--- Record set Enclosed Below ---
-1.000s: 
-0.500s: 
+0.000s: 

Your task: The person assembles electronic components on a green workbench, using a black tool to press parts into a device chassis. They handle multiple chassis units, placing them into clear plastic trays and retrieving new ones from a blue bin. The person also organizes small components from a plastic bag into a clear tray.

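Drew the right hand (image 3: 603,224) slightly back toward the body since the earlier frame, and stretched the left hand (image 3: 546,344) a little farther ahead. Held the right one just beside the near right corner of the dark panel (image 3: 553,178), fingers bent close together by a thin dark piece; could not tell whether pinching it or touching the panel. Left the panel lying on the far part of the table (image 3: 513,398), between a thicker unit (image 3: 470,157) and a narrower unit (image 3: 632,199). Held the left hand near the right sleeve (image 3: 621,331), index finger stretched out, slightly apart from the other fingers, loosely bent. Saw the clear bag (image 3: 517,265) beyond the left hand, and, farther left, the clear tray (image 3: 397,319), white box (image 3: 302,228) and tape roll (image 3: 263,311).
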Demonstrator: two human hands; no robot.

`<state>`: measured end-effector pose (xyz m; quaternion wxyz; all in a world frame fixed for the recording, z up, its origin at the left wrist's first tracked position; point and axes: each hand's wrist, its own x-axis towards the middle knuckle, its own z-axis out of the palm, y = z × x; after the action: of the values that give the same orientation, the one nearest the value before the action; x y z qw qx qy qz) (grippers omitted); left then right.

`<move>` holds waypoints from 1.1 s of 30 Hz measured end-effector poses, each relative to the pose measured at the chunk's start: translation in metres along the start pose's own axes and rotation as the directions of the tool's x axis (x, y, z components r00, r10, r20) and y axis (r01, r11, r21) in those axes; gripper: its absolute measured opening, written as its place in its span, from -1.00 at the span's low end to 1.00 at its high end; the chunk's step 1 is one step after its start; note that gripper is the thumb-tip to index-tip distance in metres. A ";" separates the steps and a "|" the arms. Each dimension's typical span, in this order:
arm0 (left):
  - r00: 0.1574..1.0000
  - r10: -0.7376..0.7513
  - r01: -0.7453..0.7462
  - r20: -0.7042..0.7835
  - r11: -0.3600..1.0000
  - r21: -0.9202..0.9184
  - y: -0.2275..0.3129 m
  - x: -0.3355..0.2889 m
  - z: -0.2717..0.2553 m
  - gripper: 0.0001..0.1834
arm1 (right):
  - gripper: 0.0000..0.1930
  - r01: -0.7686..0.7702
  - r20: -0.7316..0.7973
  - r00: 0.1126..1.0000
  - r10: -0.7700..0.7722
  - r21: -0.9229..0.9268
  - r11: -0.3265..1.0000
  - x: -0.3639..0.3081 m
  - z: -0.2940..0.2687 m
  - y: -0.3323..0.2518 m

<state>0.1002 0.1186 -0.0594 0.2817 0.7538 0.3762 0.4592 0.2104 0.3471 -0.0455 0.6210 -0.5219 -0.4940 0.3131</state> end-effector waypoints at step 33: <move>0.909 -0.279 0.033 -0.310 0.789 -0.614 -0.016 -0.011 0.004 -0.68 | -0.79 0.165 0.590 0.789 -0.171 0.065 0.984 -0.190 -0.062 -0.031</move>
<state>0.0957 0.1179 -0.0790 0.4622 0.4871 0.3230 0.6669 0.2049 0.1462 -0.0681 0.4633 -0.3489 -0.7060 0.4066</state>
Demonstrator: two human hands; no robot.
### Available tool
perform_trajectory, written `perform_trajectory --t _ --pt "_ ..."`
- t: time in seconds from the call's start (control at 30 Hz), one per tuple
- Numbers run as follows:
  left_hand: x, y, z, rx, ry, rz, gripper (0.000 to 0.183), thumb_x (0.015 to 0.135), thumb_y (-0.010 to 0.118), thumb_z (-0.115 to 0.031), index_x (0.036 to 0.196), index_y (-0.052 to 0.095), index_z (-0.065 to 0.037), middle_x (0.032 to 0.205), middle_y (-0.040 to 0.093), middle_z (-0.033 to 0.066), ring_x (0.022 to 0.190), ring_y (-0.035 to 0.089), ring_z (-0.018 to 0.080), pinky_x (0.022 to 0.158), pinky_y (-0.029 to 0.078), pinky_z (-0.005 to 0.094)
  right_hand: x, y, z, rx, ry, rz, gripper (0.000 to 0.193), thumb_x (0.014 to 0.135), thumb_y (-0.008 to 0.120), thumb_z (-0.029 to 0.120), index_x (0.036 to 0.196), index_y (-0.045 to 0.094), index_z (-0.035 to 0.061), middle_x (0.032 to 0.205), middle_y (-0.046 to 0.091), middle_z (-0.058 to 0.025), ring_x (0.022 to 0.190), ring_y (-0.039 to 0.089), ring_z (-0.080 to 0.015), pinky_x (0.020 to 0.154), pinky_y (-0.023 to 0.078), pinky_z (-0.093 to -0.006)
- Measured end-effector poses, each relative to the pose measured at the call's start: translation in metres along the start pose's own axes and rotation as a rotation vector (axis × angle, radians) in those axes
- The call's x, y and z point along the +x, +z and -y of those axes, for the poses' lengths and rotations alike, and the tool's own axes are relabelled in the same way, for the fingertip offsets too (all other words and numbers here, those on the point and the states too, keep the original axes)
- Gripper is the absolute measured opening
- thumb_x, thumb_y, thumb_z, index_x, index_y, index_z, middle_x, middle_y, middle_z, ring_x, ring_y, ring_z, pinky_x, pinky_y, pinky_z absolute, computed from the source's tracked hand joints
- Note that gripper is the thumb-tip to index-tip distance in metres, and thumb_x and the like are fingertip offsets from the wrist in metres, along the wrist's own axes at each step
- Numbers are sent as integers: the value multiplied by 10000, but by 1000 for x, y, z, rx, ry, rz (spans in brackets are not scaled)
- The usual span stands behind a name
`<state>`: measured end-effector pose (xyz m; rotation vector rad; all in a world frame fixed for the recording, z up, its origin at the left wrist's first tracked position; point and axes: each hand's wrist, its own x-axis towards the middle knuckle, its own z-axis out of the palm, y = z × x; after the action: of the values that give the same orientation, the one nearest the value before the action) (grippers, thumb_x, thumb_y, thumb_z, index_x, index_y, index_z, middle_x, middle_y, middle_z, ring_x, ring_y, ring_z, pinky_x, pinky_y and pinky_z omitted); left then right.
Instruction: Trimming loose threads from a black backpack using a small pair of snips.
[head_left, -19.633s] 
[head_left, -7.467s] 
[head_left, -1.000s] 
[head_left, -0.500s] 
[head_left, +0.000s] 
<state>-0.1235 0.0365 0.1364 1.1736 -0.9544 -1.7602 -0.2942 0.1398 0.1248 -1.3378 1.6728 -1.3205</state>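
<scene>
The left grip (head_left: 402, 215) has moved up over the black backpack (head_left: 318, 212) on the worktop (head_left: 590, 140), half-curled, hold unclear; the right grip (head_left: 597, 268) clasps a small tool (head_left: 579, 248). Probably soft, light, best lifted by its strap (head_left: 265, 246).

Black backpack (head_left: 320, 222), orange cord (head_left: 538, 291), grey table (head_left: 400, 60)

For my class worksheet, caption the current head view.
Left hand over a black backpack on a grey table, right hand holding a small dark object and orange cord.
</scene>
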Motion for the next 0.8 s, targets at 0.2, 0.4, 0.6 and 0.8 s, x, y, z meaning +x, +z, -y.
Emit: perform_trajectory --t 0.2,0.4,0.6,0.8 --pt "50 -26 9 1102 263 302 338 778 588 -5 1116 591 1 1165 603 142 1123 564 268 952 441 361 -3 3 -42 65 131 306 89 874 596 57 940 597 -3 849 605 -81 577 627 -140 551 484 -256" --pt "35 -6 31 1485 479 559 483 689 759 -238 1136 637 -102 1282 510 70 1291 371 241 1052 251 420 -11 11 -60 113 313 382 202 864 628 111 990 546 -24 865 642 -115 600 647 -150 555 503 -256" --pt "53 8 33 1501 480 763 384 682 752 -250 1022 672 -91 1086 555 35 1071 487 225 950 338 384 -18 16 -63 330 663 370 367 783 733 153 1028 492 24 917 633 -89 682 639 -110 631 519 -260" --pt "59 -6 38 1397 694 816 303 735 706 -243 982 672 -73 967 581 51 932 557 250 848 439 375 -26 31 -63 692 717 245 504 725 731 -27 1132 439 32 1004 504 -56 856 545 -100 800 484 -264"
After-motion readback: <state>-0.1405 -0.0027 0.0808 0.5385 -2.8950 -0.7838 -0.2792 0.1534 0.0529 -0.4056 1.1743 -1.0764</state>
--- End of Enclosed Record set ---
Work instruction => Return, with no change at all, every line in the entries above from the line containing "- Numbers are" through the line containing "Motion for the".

Expected answer =>
- Numbers are sent as integers: the value multiplied by 10000, but by 1000 for x, y, z, rx, ry, rz (spans in brackets are not scaled)
- The usual span stands behind a name
`<state>`: measured end-effector pose (xyz m; rotation vector rad; all in a world frame fixed for the recording, z up, its origin at the left wrist's first tracked position; point and axes: each hand's wrist, its own x-axis towards the middle knuckle, its own z-axis out of the palm, y = z × x; after the action: of the values that give the same orientation, the one nearest the value before the action) (grippers, thumb_x, thumb_y, thumb_z, index_x, index_y, index_z, middle_x, middle_y, middle_z, ring_x, ring_y, ring_z, pinky_x, pinky_y and pinky_z omitted); left then right.
Instruction: Trimming loose threads from a black backpack using a small pair of snips.
[head_left, -19.633s] 
[head_left, -7.467s] 
[head_left, -1.000s] 
[head_left, -0.500s] 
[head_left, +0.000s] 
<state>-0.1235 0.0365 0.1364 1.1736 -0.9544 -1.7602 -0.2942 0.1398 0.1248 -1.3378 1.6728 -1.3205</state>
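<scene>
The left grip (head_left: 402, 215) has moved up over the black backpack (head_left: 318, 212) on the worktop (head_left: 590, 140), half-curled, hold unclear; the right grip (head_left: 597, 268) clasps a small tool (head_left: 579, 248). Probably soft, light, best lifted by its strap (head_left: 265, 246).

Black backpack (head_left: 320, 222), orange cord (head_left: 538, 291), grey table (head_left: 400, 60)

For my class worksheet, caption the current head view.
Left hand over a black backpack on a grey table, right hand holding a small dark object and orange cord.
</scene>
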Motion for the next 0.8 s, targets at 0.2, 0.4, 0.6 and 0.8 s, x, y, z meaning +x, +z, -y.

That completes the answer, and no more is expected.